See, as much as I love Bangkok, it’s not exactly a nature-lover’s paradise. Sure Lumphini Park is lovely, but, c’mon, I’m from Montreal, a city that boasts three or four such parks. To truly enjoy the outdoors, one absolutely must leave the city. However, given that Bangkok is perfectly central, you don’t have to go especially far to hike mountains and explore jungle.

Lumphini Park

So, my friend and I made our way to the Mo Chit bus station, near the Chatuchak Market, where we hunted for, finally found and hopped on a mini-van to Nakhon Nayok. There was a time when most such vans left from Victory Monument (and many current travel guides still say that they do), but the city has tried to clear this more central area, forcing the vans to move to Mo Chit and other less frequented regions of the city.

Anyway, let’s just say I’m glad my friend is a local and speaks Thai, ’cause it still took us a while to figure out exactly which bus we should take, so I can’t imagine how long it would’ve taken if I’d been alone. Actually, I likely never would have made my way to Nakhon Nayok without her.

But we were eventually on our way. As mentioned, the ride takes about two hours, but could take as much as three, depending on traffic. You can also expect a transfer to another bus about half-way there and, if your new ride isn’t there yet, you may have to wait a few minutes.

Despite all this, the ride is comfortable, air-conditioned, and picturesque. Nakhon Nayok is a lovely part of the country and offers a glimpse into the lives of people living just outside the capital. The region isn’t featured in many (or any) travel guides, but it’s actually very popular with Bangkok residents escaping the city for some fresh air, like my friend and me.

Our first stop was to a small protected area featuring the towering, nine-tiered Sarika Falls. Here, you’ll find plenty of Thais lounging on the rocks surrounding the pools at the base of the waterfalls, enjoying pic-nics, and taking a dip in the fresh water. The waterfall plummets from the top of a cliff some seventy feet above (I’m estimating) and, though it was far from a torrent when we visited, in May, the water surges during the rainy season, beginning in June.

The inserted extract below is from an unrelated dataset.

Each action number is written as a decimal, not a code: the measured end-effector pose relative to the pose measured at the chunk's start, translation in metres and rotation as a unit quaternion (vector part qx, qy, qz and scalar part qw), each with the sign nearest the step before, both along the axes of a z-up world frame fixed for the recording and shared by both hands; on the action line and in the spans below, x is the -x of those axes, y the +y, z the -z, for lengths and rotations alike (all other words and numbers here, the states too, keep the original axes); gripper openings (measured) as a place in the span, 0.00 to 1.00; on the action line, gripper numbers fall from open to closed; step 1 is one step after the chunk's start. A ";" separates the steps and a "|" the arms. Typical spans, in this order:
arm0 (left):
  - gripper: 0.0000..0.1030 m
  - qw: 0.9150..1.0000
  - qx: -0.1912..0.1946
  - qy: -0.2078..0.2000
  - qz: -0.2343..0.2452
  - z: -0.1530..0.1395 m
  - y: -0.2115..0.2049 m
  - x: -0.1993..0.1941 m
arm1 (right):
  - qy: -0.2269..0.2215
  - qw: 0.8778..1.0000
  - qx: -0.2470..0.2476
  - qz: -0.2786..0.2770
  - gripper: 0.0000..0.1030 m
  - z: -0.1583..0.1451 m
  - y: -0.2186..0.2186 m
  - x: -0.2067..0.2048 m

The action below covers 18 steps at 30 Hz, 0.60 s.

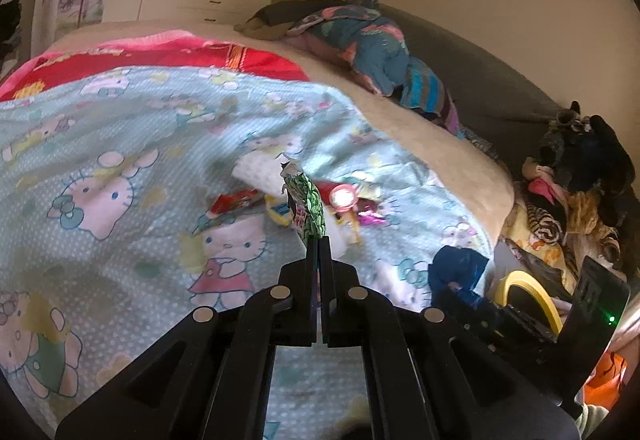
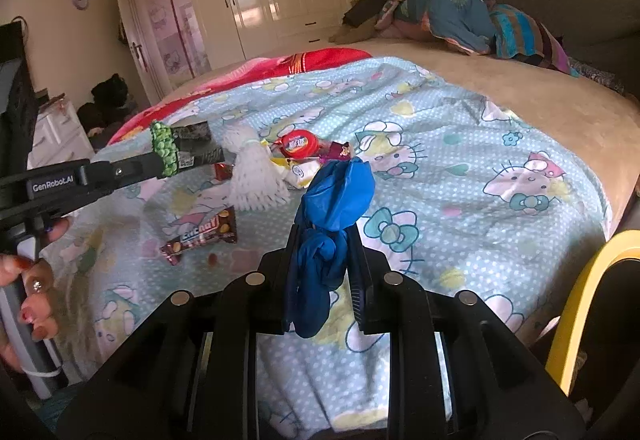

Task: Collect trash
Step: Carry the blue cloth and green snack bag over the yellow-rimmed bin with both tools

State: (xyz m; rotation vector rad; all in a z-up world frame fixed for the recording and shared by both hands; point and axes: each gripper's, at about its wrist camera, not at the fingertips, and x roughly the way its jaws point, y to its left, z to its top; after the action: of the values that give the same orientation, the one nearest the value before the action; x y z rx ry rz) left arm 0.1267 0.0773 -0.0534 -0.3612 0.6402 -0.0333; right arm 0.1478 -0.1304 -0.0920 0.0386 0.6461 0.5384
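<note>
Left wrist view: the left gripper (image 1: 319, 240) has its fingers pressed fully together on the green wrapper (image 1: 306, 205), which stands up and away from the tips, above the trash pile (image 1: 340, 199) on the bed (image 1: 140, 127).

Right wrist view: the right gripper (image 2: 322, 236) fingers, barely apart, pinch the blue glove (image 2: 334, 207); the yellow-rimmed bin (image 2: 584, 304) sits near right, closest to this hand.
</note>
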 end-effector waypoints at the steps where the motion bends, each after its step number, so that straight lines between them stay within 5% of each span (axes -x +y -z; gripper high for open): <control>1: 0.01 1.000 0.000 -0.004 0.005 -0.004 -0.003 0.001 | 0.000 1.000 -0.001 0.001 0.16 -0.002 -0.001 0.001; 18: 0.01 0.998 0.000 -0.037 0.060 -0.034 -0.041 0.016 | -0.006 0.999 -0.025 0.020 0.16 -0.027 -0.030 0.021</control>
State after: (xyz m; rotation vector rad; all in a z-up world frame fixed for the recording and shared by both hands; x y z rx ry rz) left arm 0.1112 0.0364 -0.0189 -0.3196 0.5875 -0.1603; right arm 0.1269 -0.1604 -0.0652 0.0943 0.6181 0.5151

However, though the falls may be more impressive during the rainy season, note that many of the trails surrounding it will be closed during this period and any open trails will be wet, rendering them traitorous.

After some time enjoying the falls, we made our way to the Khun Dan Pragarn Chon Dam. The dam holds back a large reservoir of water, releasing more water during the dry season and mitigating floods during the rainy season. Like the falls, the dam is popular with Thai visitors, mostly from Bangkok. My friend even turned to me at one moment and said, “Notice anything?” After a look around, I realized what she meant: Though the place was crowded, I was the only westerner there.

Once again, without my friend, I never would have made it to the dam. For one thing, I didn’t even know about it. Secondly, we only got there because she chatted with the owner of the diner where we had lunch, and he offered to drive us there, from the falls to the dam. He took us all the way to the top of the dam, where we were offered spectacular views of the reservoir, the surrounding jungle draped over squat mountains and, far below, the town.

To get back to Bangkok, we once again benefited from the friendliness of local Thais. We had to hitch a ride back from the dam, so my friend approached a family getting into their truck and they agreed to drive us to the bus stop, about ten minutes away. We sat in the bed of their pickup truck, enjoying the scenery and the warm wind. I’ve said it before and I’ll say it again and again: Thai people are ridiculously friendly. If ever you spend more than a few weeks in Thailand, be sure to make Thai friends and they will go out of their way to ensure you enjoy their country to the fullest.

We made it back to Bangkok tired, hot, sweaty and profoundly satisfied and, having enjoyed some hiking and wonderful views, I was refreshed and ready for another week in the city.